*Task item*:
Your answer should be the entries, repeated exactly.

[Recorded data Boundary: Start]

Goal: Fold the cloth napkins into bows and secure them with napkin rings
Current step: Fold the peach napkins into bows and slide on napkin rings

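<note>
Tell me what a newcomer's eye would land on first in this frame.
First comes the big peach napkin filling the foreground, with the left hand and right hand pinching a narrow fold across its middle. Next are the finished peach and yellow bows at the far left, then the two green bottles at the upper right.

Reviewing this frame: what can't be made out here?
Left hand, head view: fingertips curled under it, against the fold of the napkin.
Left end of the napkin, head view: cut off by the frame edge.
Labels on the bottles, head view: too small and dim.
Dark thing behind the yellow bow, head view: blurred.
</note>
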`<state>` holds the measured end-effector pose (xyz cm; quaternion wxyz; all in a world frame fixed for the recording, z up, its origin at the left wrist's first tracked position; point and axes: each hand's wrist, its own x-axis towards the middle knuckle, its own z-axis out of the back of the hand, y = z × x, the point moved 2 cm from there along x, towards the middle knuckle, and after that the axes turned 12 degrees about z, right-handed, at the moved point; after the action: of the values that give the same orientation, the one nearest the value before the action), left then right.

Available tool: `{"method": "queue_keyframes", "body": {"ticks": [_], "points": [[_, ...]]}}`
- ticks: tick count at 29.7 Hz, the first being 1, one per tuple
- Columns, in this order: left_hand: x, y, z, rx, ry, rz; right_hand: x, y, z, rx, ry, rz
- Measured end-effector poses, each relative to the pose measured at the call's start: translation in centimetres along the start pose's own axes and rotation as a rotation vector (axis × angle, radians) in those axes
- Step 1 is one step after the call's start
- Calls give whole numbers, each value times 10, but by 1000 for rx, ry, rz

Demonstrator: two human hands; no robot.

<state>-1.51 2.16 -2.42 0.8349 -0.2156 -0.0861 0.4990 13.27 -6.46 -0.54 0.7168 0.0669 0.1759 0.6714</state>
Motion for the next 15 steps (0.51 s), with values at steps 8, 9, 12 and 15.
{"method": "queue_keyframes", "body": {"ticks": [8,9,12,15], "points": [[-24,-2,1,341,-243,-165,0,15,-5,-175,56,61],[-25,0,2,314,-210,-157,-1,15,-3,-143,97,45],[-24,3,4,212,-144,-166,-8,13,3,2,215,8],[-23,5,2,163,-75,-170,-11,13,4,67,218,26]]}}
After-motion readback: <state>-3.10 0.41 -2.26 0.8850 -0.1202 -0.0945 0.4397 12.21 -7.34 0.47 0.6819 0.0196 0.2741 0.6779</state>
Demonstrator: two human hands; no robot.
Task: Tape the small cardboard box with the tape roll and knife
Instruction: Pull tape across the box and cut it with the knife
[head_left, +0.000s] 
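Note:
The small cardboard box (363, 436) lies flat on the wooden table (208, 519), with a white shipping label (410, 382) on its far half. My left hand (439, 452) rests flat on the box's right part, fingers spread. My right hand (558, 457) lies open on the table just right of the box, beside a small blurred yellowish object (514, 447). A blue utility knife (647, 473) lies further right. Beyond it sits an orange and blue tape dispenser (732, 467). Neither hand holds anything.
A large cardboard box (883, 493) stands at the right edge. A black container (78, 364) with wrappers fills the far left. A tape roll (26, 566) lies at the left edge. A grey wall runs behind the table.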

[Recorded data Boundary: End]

*Reply to the task*:
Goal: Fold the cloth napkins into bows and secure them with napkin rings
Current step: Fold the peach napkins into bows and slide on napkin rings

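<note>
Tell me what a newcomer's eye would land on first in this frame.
First comes the big peach napkin filling the foreground, with the left hand and right hand pinching a narrow fold across its middle. Next are the finished peach and yellow bows at the far left, then the two green bottles at the upper right.

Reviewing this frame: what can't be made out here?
Left hand, head view: fingertips curled under it, against the fold of the napkin.
Left end of the napkin, head view: cut off by the frame edge.
Labels on the bottles, head view: too small and dim.
Dark thing behind the yellow bow, head view: blurred.
</note>
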`<state>` holds the measured end-effector pose (xyz cm; quaternion wxyz; all in a world frame fixed for the recording, z up, its origin at the left wrist's first tracked position; point and axes: each hand's wrist, its own x-axis towards the middle knuckle, its own z-axis out of the back of the hand, y = z × x, the point moved 2 cm from there along x, towards the middle knuckle, and after that the axes turned 12 degrees about z, right-handed, at the moved point; after the action: of the values that give the same orientation, the one nearest the value before the action), left then right.

Available tool: `{"method": "queue_keyframes", "body": {"ticks": [_], "points": [[_, ...]]}}`
- ticks: tick count at 29.7 Hz, the first being 1, one per tuple
- Columns, in this order: left_hand: x, y, z, rx, ry, rz; right_hand: x, y, z, rx, ry, rz
- Measured end-effector poses, each relative to the pose measured at the call's start: translation in centimetres along the start pose's own axes and rotation as a rotation vector (axis × angle, radians) in those axes
- Step 1 is one step after the call's start
- Calls give whole numbers, each value times 10, but by 1000 for rx, ry, rz

Demonstrator: two human hands; no robot.

<state>-1.51 2.16 -2.42 0.8349 -0.2156 -0.0861 0.4990 13.27 -6.46 -0.54 0.7168 0.0669 0.1759 0.6714</state>
Motion for the next 15 steps (0.51 s), with values at steps 8, 9, 12 and 15.
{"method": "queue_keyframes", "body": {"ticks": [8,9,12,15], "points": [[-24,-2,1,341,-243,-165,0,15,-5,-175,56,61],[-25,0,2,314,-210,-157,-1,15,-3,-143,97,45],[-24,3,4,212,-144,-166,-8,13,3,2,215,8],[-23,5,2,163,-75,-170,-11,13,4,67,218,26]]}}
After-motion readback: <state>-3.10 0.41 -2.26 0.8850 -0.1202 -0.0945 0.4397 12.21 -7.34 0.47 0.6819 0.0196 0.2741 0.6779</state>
Demonstrator: two human hands; no robot.
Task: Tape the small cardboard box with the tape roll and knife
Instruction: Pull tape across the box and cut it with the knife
[head_left, +0.000s] 
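Note:
The small cardboard box (363, 436) lies flat on the wooden table (208, 519), with a white shipping label (410, 382) on its far half. My left hand (439, 452) rests flat on the box's right part, fingers spread. My right hand (558, 457) lies open on the table just right of the box, beside a small blurred yellowish object (514, 447). A blue utility knife (647, 473) lies further right. Beyond it sits an orange and blue tape dispenser (732, 467). Neither hand holds anything.
A large cardboard box (883, 493) stands at the right edge. A black container (78, 364) with wrappers fills the far left. A tape roll (26, 566) lies at the left edge. A grey wall runs behind the table.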

Work on the exercise is now concluded.